Text-to-Image is an AI technology that automatically generates corresponding images based on text description . Simply input a piece of text (for example, "A Shiba Inu wearing sunglasses surfing on the beach"), and the AI ​​model will generate an image that matches the description based on semantic understanding, without any drawing or design knowledge required.

Core Principles

1.2 What is FastSDCPU?

FastSDCPU is an open-source Stable Diffusion image processing project optimized for CPU devices. Through algorithmic and engineering optimizations, it enables rapid generation of high-quality images on standard computers without GPUs, significantly lowering the hardware barrier to entry for AI painting.

Core Features

Applicable Scenarios

2. Project Deployment

2.1 Deployment Environment

Open a terminal and execute the following code:

# If Git is not installed on your system, run:

sudo apt update

sudo apt install git -y

sudo apt install python3.10-venv -y

# Add environment variables

echo 'export PATH="$HOME/.local/bin:$PATH"' >> ~/.bashrc

source ~/.bashrc

# Clone the project code

git clone https://github.com/rupeshs/fastsdcpu.git

cd fastsdcpu

# Create a virtual environment and install dependencies

python -m venv venv

source venv/bin/activate

# Install uv

curl -Ls https://astral.sh/uv/install.sh | sh (This step may fail if you don't have a proxy in China. If not, skip this step and proceed to the next command.)

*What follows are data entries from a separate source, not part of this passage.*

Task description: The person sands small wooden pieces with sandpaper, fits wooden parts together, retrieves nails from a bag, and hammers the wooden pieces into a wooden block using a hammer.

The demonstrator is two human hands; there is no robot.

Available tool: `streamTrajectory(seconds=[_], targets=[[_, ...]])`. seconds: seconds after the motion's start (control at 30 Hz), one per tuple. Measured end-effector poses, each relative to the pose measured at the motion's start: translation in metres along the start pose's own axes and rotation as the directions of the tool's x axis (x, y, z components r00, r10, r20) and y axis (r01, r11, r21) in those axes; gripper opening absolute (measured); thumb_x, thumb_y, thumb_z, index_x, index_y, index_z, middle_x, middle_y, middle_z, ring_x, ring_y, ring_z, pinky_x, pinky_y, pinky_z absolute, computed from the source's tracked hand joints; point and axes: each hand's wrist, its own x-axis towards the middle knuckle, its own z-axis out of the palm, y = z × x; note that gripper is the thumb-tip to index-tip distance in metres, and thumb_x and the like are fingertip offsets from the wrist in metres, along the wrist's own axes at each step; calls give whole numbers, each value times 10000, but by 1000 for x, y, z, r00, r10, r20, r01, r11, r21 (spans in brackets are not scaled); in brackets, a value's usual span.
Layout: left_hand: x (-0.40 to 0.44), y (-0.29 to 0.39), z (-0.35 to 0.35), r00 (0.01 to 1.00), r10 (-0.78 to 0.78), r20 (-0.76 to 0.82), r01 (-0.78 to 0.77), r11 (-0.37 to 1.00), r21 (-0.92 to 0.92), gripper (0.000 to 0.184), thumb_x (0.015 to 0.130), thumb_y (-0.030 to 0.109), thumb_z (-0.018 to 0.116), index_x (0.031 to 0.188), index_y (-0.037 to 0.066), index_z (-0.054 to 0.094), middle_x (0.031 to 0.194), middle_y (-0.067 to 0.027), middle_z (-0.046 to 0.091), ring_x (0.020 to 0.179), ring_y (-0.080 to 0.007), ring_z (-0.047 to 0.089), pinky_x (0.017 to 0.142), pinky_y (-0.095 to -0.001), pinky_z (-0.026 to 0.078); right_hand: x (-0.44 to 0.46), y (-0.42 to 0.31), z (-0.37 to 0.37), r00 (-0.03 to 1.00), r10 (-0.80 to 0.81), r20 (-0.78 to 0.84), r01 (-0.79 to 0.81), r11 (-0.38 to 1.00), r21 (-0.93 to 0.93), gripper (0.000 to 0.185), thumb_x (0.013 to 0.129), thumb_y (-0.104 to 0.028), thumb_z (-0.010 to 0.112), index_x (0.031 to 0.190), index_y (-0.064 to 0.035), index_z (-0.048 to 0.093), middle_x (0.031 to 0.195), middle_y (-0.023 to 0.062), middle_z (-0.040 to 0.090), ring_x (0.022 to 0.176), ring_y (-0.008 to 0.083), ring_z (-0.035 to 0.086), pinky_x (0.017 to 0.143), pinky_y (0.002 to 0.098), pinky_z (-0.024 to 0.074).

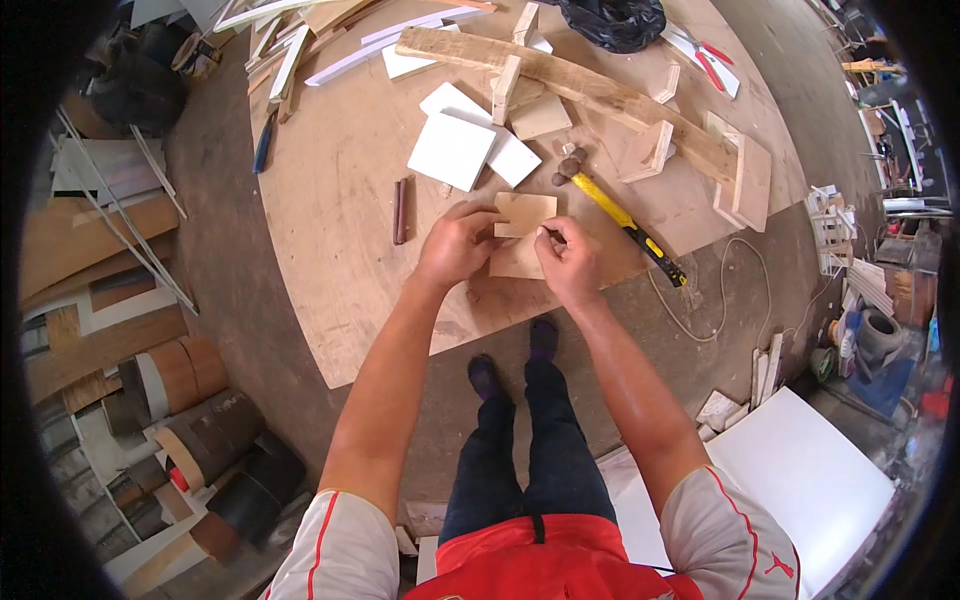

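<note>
Near the front edge of the worktable, my left hand (458, 243) is closed at the left side of two small wooden pieces, with its fingertips on their edges. One flat piece (526, 214) lies on the far side; the other piece (515, 262) is nearer me, partly covered by my hands. My right hand (570, 262) is closed in a pinch over the right side of the nearer piece. A small dark tip shows between its thumb and finger, too small to name. A hammer (622, 218) with a yellow and black handle lies just right of my hands.
White panels (455, 150), a long wooden plank (570, 75) and several small wooden brackets (748, 185) lie farther back on the table (340, 220). Brown sticks (400, 212) lie left. Red-handled pliers (710, 68) and a black bag (615, 22) are at the back.
</note>
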Motion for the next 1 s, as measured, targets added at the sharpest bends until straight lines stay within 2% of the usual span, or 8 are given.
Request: streamTrajectory(seconds=[0.13, 0.37, 0.43, 0.53, 0.67, 0.77, 0.93, 1.0], targets=[[1, -4, -1, 997, 70, -22, -69, 997, 46, 335, 749, 50, 861, 1074, 16, 791, 1069, -141, 763, 963, -322, 723, 816, -408, 601, -2, 9, 5, 997, -77, -23, 77, 997, 5, 121, 902, -82, 762, 1006, -56, 704, 798, 125, 737, 698, 252, 749, 630, 383, 574], [0, -9, 3, 999, 32, -25, -32, 999, 7, 335, 751, 81, 857, 1072, 14, 790, 1021, -146, 765, 885, -320, 737, 796, -413, 605, -4, 0, 4, 972, -235, 11, 236, 969, -73, 184, 859, -32, 762, 1037, -61, 732, 904, 112, 764, 764, 278, 736, 685, 392, 576], [-1, -9, 2, 1000, -24, 1, 24, 1000, -21, 328, 756, 77, 845, 1072, 10, 787, 1018, -152, 764, 877, -322, 739, 794, -415, 605, -7, -2, 5, 980, -199, -1, 199, 979, -50, 194, 854, -32, 771, 1043, -60, 741, 908, 114, 767, 765, 269, 737, 684, 386, 574], [0, -10, 2, 999, 31, -38, -33, 999, -37, 318, 761, 71, 828, 1072, 13, 786, 990, -151, 761, 868, -327, 739, 789, -418, 602, -11, 1, 5, 984, -176, 3, 176, 984, -26, 200, 856, -38, 784, 1052, -55, 755, 918, 119, 773, 770, 262, 740, 685, 376, 572], [1, -12, -4, 999, 6, 47, -6, 1000, 5, 323, 796, 18, 827, 1112, -10, 765, 1090, -194, 762, 928, -358, 756, 814, -404, 607, -13, -4, 6, 998, -67, -1, 67, 995, 69, 173, 879, -50, 788, 1051, -45, 768, 927, 125, 780, 777, 259, 741, 690, 368, 570], [2, -10, -5, 998, -17, 64, 17, 1000, 1, 325, 789, 15, 826, 1107, -13, 765, 1072, -203, 762, 916, -366, 751, 810, -408, 605, -12, -6, 1, 989, -148, 26, 148, 989, 3, 143, 909, -65, 779, 1049, -39, 769, 935, 130, 784, 782, 270, 743, 695, 363, 573], [2, -13, -1, 999, 33, -3, -33, 999, -6, 321, 769, 81, 814, 1080, 6, 780, 947, -167, 749, 851, -354, 735, 779, -427, 595, -12, -11, 0, 991, -132, 24, 133, 988, -75, 98, 933, -81, 770, 1017, -32, 755, 904, 140, 768, 776, 291, 738, 693, 372, 572], [2, -15, 0, 1000, 16, 8, -16, 1000, 2, 325, 770, 87, 821, 1082, 5, 781, 962, -167, 753, 862, -354, 738, 786, -425, 598, -10, -13, -1, 994, -108, 14, 109, 991, -79, 83, 939, -80, 764, 1004, -33, 746, 887, 145, 759, 766, 296, 733, 689, 379, 569]])
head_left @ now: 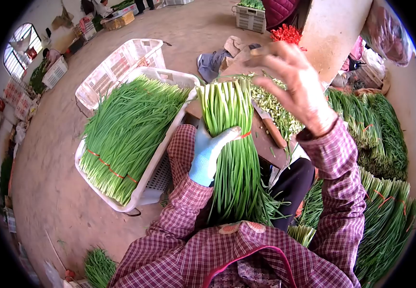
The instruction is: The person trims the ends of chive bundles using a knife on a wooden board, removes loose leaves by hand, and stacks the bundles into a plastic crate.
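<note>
My left hand (207, 152), in a light blue glove, grips a bundle of garlic chives (234, 170) with the thumb across its front. The pale cut ends point away from me and the green leaves hang toward my lap. A red band (245, 135) crosses the bundle beside my thumb. Raised on the right, my bare right hand (296, 86) has its fingers apart and nothing visible in them. Just beyond it is a cluster of red bands (287, 34). A knife (272, 128) with a wooden handle lies on the board (265, 150) among chopped stem ends (277, 103).
At left, a white plastic crate (143, 204) holds banded chives (131, 129), with another white crate (121, 60) behind it. More bundles (385, 206) are stacked at right. A pillar (335, 38) stands ahead on the right. People and crates are in the far background.
</note>
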A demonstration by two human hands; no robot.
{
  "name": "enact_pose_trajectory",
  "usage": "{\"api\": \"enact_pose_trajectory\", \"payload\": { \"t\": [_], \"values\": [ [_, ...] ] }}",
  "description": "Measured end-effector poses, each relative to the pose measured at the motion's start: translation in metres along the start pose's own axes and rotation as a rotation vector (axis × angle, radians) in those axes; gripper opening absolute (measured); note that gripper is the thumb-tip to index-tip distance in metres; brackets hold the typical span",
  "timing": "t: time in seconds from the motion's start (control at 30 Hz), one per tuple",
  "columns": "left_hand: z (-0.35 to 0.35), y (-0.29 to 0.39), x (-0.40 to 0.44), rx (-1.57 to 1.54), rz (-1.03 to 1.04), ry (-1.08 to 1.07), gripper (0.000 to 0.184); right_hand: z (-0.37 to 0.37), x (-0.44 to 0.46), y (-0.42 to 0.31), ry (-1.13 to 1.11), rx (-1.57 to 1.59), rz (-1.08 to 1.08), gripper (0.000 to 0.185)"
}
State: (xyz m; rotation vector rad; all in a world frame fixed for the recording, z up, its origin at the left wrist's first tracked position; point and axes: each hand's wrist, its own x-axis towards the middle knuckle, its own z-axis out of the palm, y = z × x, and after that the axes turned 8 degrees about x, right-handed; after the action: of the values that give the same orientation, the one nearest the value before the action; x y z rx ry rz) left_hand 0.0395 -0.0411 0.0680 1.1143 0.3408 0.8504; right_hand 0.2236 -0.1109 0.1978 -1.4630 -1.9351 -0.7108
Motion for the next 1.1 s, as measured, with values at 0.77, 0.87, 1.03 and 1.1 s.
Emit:
{"api": "enact_pose_trajectory", "payload": {
  "t": [0.77,0.87,1.03,1.1],
  "values": [
    [-0.029,0.023,0.012,-0.052,0.192,0.184,0.053,-0.060,-0.029,0.093,-0.110,-0.217,0.641,0.056],
    [-0.014,0.043,0.024,-0.011,0.350,0.197,0.047,0.002,-0.042,-0.005,-0.088,0.291,0.286,0.103],
    [0.017,0.060,0.029,0.125,0.487,0.152,0.067,0.079,-0.049,-0.071,0.040,0.747,0.383,0.128],
    [0.029,0.063,0.028,0.232,0.505,0.136,0.089,0.090,-0.048,-0.073,0.205,0.966,0.520,0.127]
  ]
}}
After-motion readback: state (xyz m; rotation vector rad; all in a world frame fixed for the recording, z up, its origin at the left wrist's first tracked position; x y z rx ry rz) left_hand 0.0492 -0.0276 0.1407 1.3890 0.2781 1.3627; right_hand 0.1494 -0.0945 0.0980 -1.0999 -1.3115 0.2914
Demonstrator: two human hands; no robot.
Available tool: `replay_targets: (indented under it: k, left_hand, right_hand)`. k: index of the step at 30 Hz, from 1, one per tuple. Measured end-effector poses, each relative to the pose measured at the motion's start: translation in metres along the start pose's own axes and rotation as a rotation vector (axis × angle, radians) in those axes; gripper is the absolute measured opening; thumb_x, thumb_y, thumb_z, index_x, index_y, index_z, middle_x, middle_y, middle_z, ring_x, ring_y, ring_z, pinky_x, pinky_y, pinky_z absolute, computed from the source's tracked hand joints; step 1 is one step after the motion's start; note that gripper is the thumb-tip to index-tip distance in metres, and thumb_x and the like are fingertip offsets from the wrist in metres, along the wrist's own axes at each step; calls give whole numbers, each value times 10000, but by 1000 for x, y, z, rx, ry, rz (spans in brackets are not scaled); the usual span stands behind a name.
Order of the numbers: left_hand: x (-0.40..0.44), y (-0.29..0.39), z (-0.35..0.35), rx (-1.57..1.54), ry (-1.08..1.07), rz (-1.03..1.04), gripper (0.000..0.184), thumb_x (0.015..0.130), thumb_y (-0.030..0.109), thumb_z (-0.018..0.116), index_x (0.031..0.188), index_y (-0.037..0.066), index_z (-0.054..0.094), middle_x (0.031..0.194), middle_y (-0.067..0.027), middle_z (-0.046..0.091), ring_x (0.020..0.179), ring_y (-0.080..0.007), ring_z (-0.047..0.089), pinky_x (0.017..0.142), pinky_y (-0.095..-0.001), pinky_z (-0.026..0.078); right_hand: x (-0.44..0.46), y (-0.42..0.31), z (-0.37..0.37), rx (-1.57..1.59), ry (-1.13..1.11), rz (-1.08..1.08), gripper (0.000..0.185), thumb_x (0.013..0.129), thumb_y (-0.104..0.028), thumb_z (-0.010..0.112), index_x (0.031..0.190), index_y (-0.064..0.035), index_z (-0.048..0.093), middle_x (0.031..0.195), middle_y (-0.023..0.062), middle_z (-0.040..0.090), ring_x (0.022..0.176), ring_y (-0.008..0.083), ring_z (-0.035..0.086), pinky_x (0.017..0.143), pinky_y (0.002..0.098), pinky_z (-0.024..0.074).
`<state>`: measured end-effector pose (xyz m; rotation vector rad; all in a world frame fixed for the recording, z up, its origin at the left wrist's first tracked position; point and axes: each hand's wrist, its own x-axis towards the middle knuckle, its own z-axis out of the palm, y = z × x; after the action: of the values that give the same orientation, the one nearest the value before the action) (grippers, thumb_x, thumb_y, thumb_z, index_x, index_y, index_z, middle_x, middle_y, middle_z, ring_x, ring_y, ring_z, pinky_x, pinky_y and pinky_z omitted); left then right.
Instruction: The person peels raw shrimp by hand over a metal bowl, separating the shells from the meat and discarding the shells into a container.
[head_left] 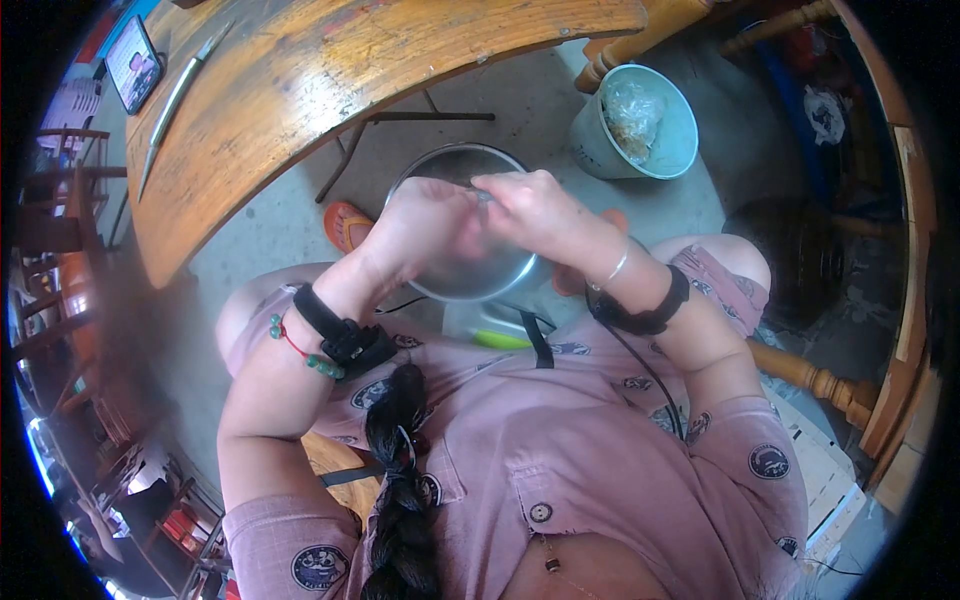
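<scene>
Both hands meet above a round metal bowl (485, 285) that stands low between the knees. My left hand (430, 225) is closed, its fingers blurred and turned inward. Against it, my right hand (525, 205) is closed in a pinch. Something small and greyish shows between the two hands, too small and blurred to name. The hands hide much of the bowl's inside.
A wooden table (300, 90) curves across the upper left, bearing a phone (134, 65) and a long thin knife-like object (178, 103). A pale bucket (675, 130) with a plastic bag stands beyond the bowl. An orange slipper (347, 226) lies beside it.
</scene>
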<state>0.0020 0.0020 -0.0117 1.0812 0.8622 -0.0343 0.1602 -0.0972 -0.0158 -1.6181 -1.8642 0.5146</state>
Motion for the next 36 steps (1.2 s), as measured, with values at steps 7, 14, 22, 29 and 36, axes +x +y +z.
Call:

#If the curl command in the previous step failed to install uv, run these three commands:
wget https://mirrors.huaweicloud.com/astral/uv/0.8.4/uv-aarch64-unknown-linux-gnu -O ~/.local/bin/uv
chmod +x ~/.local/bin/uv
~/.local/bin/uv --version

chmod +x install.sh start-webui.sh
./install.sh --disable-gui
# If Git is not installed on your system, run:

sudo apt update

sudo apt install git -y

sudo apt install python3.10-venv -y

# Add environment variables

echo 'export PATH="$HOME/.local/bin:$PATH"' >> ~/.bashrc

source ~/.bashrc

# Clone the project code

git clone https://github.com/rupeshs/fastsdcpu.git

cd fastsdcpu

# Create a virtual environment and install dependencies

python -m venv venv

source venv/bin/activate

# Install uv

curl -Ls https://astral.sh/uv/install.sh | sh (This step may fail if you don't have a proxy in China. If not, skip this step and proceed to the next command.)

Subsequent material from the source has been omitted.